Une huitaine d’heures plus tard, on a tous dormi un peu, et on commence à avoir faim. Le dernier repas était loin, et y’a rien à grailler, ici. Et on a aussi d’autres trucs à décider.
« Bon, on fait quoi ? Des propositions ?
- Je ne sais pas, il reste quoi à apprendre à qui ?
- Rankyaku, Shigan et Geppou pour moi, fait Joey.
- Pareil avec un peu de Soru encore, ajoute Jeremiah.
- Pas de Soru, dit Era.
- Le Shigan, c’est bon pour moi, restent Geppou et Rankyaku à retravailler.
- Un bout de Tekkai pour moi, achève Victoire. Mais ça devrait aller vite, l’affaire de quelques heures.

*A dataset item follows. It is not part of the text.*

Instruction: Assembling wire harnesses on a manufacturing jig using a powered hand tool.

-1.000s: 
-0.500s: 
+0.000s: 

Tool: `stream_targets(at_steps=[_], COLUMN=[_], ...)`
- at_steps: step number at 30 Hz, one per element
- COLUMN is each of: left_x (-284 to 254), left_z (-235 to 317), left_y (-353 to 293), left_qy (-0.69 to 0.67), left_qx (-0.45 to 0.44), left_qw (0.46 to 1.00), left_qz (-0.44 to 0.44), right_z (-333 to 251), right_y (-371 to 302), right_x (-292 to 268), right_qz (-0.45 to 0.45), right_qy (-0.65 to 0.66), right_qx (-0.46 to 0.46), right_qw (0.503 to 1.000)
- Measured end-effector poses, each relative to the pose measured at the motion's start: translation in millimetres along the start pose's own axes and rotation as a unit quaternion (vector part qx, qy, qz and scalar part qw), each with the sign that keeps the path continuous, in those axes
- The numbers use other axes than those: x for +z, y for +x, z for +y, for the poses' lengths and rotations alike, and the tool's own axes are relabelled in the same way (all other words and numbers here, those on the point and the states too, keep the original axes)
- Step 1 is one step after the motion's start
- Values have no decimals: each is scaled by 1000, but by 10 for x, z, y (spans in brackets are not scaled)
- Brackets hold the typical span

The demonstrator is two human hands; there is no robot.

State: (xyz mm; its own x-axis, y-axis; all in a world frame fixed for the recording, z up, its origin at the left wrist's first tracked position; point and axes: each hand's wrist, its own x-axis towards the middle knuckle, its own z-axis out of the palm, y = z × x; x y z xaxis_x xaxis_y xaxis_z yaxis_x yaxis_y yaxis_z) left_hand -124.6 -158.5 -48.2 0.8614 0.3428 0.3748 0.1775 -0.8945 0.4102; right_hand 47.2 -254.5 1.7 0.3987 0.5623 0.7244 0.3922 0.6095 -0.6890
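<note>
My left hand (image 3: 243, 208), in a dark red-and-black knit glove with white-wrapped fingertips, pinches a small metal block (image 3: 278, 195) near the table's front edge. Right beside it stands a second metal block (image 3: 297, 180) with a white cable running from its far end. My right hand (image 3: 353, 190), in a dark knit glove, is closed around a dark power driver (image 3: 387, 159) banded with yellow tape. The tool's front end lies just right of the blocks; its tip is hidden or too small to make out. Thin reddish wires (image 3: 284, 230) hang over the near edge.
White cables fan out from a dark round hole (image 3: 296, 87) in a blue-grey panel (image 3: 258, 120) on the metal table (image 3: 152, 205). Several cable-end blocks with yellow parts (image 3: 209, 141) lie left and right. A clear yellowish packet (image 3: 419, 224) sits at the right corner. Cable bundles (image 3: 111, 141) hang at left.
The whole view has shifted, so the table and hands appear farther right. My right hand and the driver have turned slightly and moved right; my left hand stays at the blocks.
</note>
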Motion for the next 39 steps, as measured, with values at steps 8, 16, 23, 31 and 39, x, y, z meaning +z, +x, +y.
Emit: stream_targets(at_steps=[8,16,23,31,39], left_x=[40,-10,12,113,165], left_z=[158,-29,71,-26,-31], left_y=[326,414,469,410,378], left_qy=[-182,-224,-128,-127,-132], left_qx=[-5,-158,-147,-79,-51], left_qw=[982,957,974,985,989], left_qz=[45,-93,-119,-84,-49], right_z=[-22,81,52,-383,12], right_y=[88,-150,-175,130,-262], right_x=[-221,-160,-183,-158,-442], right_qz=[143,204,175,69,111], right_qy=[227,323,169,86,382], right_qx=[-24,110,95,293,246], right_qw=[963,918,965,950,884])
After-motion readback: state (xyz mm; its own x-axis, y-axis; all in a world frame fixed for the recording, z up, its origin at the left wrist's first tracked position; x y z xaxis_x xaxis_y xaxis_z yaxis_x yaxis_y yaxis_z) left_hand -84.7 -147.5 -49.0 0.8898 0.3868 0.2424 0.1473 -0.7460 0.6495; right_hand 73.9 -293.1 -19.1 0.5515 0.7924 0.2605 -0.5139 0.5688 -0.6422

- D’acc’. Du coup, j’propose que Victoire et moi, on aille faire une reconnaissance pour voir où en sont les autres. Si on peut, on les pourrira. On prévoit aussi un passage à la cantoche pour récupérer des provisions. Ca colle ? »
Tout le monde semble d’accord. L’adrénaline, qui était un peu retombée avec la fatigue, est à nouveau au max. Comme en mission, un peu, alors que ça devait être un stage d’entrainement tout pépère. Quelque part, j’ai l’sentiment de m’être fait avoir, mais tant pis.
Avec Victoire, on file dans la forêt, elle devant, moi j’suis. Elle connaît le chemin suite à sa longue balade précédente, après tout. On va commencer par aller jeter un œil aux autres dortoirs. Histoire de voir si on peut faire des dégâts fastoche. Le souci, c’est que la première idée a fait des émules. Tous les dortoirs sont brûlés, abandonnés, effondrés. C’est le GM qui va faire la gueule en voyant le budget.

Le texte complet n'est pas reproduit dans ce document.